[Exercise goal]: Look through the material below and copy every line containing the word "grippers".

********

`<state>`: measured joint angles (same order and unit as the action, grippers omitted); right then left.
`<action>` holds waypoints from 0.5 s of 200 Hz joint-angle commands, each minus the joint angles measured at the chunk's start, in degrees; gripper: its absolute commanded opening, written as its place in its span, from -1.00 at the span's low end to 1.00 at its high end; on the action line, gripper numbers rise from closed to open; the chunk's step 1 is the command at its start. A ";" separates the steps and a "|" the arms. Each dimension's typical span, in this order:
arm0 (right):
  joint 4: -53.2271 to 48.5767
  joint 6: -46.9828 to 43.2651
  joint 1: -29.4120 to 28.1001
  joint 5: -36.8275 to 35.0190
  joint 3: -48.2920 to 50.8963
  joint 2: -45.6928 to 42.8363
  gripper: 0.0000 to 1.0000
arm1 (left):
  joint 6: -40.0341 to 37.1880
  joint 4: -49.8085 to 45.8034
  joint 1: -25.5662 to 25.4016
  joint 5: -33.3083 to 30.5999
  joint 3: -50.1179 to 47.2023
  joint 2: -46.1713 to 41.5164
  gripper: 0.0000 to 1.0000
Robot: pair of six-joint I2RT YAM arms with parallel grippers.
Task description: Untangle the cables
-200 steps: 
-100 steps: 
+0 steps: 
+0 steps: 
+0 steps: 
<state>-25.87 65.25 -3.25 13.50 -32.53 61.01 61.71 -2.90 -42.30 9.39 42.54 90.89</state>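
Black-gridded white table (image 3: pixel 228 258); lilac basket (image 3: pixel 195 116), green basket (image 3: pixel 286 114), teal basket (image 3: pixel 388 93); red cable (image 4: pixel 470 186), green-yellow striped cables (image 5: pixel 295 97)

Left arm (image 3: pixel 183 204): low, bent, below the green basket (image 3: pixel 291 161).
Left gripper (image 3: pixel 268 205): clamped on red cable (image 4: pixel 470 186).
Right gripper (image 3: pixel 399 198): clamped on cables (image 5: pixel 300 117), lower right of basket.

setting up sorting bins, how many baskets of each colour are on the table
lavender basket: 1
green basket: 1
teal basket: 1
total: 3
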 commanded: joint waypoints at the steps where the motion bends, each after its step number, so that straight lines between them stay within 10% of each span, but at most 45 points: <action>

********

[Answer to this problem]:
`<state>`: measured joint angles (same order and unit as the action, grippers omitted); right then left.
Robot: pair of six-joint I2RT YAM arms with parallel grippers.

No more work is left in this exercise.